Assignment -> Gather every line from the entries below that includes "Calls".

Records shown: Begin

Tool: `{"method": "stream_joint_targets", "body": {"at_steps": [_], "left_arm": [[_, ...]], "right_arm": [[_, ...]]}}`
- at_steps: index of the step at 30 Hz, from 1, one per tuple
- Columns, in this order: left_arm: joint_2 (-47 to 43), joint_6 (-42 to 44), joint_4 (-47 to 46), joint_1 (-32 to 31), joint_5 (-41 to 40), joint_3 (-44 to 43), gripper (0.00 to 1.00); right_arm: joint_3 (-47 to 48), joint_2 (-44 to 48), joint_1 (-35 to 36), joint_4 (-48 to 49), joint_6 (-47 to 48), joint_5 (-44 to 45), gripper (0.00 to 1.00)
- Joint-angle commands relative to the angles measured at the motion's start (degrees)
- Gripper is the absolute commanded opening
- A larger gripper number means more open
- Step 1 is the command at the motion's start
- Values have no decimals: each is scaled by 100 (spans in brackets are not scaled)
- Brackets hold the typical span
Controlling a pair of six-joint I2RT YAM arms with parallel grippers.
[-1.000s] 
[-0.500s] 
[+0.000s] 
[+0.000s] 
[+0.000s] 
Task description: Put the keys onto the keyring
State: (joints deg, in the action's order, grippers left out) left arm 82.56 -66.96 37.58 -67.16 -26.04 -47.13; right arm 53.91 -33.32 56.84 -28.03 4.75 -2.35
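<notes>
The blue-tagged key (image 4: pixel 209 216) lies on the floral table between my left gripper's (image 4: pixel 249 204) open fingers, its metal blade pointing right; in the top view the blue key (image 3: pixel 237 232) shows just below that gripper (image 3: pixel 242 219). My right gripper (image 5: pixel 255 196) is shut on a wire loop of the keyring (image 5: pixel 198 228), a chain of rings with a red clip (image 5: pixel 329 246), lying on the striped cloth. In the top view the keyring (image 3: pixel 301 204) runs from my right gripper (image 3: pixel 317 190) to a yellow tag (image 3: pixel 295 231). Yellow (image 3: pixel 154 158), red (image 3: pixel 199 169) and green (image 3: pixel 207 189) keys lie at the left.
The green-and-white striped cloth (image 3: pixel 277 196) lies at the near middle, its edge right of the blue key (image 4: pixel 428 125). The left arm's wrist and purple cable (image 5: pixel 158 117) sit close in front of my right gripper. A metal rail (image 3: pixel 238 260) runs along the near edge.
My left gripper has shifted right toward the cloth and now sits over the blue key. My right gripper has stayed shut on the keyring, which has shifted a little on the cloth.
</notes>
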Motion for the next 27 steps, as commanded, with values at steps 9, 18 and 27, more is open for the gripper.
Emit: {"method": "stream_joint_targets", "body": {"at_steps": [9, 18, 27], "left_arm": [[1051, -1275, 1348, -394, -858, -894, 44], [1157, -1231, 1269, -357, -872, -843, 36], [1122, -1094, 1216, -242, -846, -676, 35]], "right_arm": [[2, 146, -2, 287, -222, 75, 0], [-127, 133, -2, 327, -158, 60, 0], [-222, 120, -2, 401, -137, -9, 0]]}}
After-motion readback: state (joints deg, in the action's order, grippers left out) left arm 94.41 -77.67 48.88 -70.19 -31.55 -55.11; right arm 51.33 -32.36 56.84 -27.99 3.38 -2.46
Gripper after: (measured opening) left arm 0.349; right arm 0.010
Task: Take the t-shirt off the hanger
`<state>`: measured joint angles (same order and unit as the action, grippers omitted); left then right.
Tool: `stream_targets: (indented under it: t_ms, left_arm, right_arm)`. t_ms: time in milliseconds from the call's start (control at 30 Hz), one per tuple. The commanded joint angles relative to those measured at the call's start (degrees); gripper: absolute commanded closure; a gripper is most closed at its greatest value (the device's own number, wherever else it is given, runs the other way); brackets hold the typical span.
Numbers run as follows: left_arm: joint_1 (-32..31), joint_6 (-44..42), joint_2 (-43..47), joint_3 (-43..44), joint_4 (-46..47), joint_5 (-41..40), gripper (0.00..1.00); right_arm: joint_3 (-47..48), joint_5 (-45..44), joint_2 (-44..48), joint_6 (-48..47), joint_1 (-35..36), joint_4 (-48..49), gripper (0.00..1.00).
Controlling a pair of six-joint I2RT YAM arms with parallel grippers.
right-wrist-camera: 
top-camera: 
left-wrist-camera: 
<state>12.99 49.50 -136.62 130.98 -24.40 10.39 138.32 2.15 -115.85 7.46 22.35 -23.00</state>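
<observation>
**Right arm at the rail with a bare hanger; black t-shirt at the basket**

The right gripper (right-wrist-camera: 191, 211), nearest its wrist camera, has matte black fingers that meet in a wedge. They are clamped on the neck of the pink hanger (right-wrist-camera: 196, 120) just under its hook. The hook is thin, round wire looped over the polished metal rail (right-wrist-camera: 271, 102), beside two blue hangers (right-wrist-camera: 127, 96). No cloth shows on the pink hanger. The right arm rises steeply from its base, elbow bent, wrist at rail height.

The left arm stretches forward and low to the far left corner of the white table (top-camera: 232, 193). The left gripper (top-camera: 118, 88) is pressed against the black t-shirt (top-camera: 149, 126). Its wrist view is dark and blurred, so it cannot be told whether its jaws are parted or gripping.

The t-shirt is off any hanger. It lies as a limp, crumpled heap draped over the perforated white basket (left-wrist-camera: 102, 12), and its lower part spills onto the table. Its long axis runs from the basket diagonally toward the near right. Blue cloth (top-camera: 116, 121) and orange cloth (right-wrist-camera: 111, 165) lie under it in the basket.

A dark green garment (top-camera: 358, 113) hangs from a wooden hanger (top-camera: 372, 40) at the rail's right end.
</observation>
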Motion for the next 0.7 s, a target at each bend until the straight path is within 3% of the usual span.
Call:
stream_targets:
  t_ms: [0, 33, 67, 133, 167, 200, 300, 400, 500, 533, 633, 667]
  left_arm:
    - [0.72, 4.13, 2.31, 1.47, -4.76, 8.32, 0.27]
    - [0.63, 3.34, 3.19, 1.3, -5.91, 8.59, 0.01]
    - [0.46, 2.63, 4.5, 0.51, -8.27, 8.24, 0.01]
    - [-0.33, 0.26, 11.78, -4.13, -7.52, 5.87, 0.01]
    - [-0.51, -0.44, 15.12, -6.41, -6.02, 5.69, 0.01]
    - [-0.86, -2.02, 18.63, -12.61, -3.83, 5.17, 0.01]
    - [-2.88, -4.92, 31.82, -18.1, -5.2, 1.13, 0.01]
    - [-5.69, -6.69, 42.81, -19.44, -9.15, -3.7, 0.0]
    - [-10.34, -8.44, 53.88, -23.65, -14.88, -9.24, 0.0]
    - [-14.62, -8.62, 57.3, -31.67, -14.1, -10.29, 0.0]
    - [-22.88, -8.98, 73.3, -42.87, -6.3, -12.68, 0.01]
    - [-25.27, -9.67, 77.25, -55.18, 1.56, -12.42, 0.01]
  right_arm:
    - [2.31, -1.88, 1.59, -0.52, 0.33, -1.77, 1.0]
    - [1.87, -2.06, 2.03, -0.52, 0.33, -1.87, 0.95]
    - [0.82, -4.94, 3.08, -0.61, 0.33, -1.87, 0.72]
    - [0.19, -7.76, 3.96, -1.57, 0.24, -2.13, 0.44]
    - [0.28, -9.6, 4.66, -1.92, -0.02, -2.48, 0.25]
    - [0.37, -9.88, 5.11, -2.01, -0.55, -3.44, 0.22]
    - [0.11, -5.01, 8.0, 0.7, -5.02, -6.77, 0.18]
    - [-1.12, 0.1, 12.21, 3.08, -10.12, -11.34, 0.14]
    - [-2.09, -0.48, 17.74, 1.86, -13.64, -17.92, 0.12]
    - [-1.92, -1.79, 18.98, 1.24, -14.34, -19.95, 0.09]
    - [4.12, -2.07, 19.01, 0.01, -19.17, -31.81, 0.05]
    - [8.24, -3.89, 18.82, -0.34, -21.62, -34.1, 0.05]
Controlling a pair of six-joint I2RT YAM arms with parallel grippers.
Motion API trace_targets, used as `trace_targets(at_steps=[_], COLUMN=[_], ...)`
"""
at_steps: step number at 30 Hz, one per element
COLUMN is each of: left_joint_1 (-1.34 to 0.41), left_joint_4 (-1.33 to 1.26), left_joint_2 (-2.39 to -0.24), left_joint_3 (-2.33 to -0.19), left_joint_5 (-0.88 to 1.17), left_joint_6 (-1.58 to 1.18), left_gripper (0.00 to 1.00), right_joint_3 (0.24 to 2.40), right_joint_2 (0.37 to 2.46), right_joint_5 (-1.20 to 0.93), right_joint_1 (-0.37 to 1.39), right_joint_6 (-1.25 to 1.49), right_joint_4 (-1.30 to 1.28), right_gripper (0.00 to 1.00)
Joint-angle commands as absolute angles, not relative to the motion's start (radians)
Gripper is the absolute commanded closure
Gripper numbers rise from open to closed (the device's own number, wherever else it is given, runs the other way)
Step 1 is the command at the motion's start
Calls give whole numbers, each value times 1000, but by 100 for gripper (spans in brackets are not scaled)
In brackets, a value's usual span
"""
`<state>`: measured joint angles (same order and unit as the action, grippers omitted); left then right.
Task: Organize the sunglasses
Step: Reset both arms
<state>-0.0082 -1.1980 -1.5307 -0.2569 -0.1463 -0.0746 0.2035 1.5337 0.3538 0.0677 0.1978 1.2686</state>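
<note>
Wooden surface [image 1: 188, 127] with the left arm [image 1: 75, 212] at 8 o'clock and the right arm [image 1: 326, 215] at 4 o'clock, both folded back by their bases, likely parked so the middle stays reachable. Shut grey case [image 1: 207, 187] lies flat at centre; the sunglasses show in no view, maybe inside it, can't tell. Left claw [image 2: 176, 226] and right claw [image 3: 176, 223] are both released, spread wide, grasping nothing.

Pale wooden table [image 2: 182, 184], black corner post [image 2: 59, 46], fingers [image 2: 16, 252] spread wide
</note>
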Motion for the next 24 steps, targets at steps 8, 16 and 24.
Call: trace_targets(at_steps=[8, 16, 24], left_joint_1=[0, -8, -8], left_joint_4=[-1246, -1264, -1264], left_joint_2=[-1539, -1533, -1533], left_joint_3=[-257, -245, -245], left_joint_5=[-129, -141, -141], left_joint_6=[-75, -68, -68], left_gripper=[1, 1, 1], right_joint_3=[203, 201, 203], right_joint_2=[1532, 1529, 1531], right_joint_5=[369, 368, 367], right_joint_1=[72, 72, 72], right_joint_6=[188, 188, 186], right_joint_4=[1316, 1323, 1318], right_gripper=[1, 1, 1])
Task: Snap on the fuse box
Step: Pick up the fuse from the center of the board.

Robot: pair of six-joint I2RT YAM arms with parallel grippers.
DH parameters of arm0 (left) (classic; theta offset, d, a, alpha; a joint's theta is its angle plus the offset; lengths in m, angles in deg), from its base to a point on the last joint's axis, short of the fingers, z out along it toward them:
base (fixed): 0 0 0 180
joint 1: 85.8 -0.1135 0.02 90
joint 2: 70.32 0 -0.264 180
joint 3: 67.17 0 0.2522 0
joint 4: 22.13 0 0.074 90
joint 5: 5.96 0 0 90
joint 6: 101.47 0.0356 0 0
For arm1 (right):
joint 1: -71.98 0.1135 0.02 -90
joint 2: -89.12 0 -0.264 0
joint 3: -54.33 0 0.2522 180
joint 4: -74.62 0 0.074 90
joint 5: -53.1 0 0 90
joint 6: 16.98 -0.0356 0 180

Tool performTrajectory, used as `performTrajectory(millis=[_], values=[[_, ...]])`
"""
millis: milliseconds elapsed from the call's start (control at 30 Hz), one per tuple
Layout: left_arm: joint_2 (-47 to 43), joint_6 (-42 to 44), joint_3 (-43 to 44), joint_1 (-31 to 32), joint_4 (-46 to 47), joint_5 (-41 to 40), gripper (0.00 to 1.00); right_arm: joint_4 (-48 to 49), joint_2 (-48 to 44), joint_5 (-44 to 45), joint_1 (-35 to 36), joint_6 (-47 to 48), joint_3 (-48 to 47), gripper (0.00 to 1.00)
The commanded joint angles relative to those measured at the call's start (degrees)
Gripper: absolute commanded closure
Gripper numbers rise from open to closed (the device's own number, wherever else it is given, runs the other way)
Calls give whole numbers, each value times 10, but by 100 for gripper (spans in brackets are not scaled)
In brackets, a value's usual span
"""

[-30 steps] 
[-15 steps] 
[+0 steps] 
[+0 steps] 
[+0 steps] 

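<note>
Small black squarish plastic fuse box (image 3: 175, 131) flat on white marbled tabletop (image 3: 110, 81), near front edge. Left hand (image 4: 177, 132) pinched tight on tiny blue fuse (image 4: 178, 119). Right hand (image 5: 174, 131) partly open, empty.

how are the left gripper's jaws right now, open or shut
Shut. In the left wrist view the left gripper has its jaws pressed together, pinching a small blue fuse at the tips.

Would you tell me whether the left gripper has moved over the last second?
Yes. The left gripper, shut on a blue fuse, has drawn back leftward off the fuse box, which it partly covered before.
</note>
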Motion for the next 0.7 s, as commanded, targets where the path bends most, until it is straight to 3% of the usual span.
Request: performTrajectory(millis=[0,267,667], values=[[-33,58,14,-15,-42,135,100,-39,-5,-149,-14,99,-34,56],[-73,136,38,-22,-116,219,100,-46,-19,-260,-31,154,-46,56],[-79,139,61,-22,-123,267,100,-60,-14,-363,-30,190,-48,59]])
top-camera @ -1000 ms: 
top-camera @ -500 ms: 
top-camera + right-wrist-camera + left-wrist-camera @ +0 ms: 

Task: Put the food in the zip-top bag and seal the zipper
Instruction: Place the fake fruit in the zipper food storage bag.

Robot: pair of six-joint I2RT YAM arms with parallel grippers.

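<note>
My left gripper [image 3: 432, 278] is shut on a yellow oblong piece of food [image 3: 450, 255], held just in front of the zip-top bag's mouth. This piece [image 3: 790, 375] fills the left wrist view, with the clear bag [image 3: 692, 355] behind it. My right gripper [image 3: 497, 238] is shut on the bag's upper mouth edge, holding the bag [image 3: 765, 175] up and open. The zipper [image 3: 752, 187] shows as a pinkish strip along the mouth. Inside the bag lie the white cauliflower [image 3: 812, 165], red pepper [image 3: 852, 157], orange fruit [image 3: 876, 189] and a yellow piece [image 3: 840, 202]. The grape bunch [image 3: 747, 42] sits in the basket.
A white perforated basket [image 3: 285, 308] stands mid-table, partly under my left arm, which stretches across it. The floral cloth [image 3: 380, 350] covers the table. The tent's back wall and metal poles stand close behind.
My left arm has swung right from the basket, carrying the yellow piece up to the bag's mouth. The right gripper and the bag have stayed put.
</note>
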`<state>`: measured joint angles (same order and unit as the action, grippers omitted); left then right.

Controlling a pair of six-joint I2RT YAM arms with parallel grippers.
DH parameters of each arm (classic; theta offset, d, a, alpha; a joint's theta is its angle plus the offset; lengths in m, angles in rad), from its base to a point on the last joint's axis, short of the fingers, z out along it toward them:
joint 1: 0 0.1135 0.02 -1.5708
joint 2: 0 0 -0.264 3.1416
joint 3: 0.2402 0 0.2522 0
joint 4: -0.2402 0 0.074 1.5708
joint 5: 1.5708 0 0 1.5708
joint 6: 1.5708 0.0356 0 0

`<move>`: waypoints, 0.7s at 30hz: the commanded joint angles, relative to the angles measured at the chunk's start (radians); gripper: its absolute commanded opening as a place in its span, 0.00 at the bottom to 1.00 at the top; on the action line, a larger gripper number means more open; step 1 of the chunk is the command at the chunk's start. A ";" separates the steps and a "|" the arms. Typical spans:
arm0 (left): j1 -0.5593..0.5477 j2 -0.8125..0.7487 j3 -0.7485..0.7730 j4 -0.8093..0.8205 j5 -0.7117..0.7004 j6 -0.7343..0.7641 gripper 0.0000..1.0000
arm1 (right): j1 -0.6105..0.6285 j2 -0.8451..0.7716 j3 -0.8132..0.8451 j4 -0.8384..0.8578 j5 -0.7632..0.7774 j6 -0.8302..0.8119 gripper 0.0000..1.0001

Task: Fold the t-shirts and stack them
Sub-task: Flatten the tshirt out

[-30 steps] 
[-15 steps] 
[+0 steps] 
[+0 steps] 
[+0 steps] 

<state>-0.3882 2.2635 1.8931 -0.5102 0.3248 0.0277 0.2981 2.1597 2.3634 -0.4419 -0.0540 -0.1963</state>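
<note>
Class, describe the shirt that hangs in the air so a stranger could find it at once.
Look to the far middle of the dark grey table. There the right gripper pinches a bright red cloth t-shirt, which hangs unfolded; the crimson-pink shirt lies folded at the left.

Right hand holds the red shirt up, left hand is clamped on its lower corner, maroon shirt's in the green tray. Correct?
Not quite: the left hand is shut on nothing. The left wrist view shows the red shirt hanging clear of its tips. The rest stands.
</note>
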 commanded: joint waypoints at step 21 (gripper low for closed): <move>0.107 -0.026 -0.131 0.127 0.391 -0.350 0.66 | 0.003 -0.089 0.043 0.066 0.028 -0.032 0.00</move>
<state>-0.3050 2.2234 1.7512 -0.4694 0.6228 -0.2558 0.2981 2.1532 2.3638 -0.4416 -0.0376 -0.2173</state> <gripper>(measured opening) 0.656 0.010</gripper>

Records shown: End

Result ->
Calls give whole numbers, each value times 1000, but by 100 for gripper (spans in brackets are not scaled)
Calls give whole numbers, each value times 10, but by 100 for gripper (spans in brackets are not scaled)

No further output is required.